GMRAE. The GMRAE (Geometric Mean Relative Absolute Error) is used to measure out-of-sample forecast performance. It is calculated using the relative error between the naïve model (i.e., next period’s forecast is this period’s actual) and the currently selected model. A GMRAE of 0.54 indicates that the size of the current model’s error is only 54% of the size of the error generated using the naïve model for the same data set. Because the GMRAE is based on a relative error, it is less scale sensitive than the MAPE and the MAD.
SMAPE. The SMAPE (Symmetric Mean Absolute Percentage Error) is a variation on the MAPE that is calculated using the average of the absolute value of the actual and the absolute value of the forecast in the denominator. This statistic is preferred to the MAPE by some and was used as an accuracy measure in several forecasting competitions.
Measuring Error for a Single Item vs. Measuring Errors Across Multiple Items
Measuring forecast error for a single item is pretty straightforward.
If you are working with an item which has reasonable demand volume, any of the aforementioned error measurements can be used. You should select the one that you and your organization are most comfortable with—for many organizations this will be the MAPE or the MAD. If you are working with a low-volume item then the MAD is a good choice, while the MAPE and other percentage-based statistics should be avoided.

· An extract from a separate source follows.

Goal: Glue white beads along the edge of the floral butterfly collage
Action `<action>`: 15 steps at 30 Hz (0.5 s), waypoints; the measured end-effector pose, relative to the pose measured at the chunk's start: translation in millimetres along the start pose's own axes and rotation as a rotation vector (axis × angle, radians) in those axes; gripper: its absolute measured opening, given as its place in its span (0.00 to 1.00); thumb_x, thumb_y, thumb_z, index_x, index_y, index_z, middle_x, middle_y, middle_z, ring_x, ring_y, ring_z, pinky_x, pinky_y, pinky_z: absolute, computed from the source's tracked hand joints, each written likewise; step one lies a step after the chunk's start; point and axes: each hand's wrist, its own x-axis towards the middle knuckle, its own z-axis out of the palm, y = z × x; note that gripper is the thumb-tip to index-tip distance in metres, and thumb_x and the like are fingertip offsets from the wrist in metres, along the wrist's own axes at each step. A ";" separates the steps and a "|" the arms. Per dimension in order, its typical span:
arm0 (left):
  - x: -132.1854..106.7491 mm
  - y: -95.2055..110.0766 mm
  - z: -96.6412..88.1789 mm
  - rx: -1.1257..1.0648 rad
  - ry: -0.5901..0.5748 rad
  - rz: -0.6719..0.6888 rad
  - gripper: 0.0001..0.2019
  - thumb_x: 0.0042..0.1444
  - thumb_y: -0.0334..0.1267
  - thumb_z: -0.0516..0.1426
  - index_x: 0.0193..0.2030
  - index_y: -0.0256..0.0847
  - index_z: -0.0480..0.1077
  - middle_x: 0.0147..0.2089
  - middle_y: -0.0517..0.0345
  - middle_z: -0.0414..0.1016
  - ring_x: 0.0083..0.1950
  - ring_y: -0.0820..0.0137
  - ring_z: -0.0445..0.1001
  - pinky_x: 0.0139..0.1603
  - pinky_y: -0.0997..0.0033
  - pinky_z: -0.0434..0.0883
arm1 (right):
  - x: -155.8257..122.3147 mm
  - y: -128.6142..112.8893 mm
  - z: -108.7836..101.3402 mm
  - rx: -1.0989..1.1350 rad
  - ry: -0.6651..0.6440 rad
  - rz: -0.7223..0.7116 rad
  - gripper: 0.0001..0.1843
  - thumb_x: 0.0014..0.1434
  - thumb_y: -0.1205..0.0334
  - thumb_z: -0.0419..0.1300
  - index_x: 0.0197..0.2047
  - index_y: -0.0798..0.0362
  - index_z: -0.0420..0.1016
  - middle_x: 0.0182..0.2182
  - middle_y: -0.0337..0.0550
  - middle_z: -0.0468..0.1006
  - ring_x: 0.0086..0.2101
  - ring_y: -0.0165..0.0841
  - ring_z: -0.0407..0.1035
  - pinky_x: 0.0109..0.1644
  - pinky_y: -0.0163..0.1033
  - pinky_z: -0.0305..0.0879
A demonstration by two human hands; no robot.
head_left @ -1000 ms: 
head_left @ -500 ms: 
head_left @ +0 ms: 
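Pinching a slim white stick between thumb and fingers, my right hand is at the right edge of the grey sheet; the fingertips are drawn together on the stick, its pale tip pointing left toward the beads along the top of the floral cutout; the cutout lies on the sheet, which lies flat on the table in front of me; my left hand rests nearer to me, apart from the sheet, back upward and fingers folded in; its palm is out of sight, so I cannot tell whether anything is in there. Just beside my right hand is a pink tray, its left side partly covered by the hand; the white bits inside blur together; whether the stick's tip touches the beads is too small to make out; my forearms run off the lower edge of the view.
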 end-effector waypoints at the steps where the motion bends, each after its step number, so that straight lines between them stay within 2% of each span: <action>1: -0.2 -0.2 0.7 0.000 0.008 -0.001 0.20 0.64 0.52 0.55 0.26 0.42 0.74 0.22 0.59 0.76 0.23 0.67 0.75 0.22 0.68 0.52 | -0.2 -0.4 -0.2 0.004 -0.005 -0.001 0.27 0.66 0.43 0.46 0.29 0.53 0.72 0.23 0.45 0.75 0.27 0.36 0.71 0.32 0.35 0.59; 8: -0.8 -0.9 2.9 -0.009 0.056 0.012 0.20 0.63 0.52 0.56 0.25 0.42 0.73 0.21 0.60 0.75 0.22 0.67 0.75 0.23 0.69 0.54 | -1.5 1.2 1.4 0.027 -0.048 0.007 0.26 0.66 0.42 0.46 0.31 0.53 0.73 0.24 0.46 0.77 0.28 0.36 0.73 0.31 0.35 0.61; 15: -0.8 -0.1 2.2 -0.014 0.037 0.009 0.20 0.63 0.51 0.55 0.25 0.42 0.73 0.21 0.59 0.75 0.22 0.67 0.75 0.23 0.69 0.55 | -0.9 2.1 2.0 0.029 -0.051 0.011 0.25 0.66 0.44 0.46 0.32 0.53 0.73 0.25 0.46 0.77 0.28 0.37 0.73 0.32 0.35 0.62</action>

Calculating error measurement statistics across multiple items can be quite problematic.
Calculating an aggregated MAPE is a common practice. A potential problem with this approach is that the lower-volume items (which will usually have higher MAPEs) can dominate the statistic. This is usually not desirable. One solution is to first segregate the items into different groups based upon volume (e.g., ABC categorization) and then calculate separate statistics for each group. Another approach is to establish a weight for each item’s MAPE that reflects the item’s relative importance to the organization—this is an excellent practice.
Since the MAD is a unit error, calculating an aggregated MAD across multiple items only makes sense when using comparable units. For example, if you measure the error in dollars then the aggregated MAD will tell you the average error in dollars.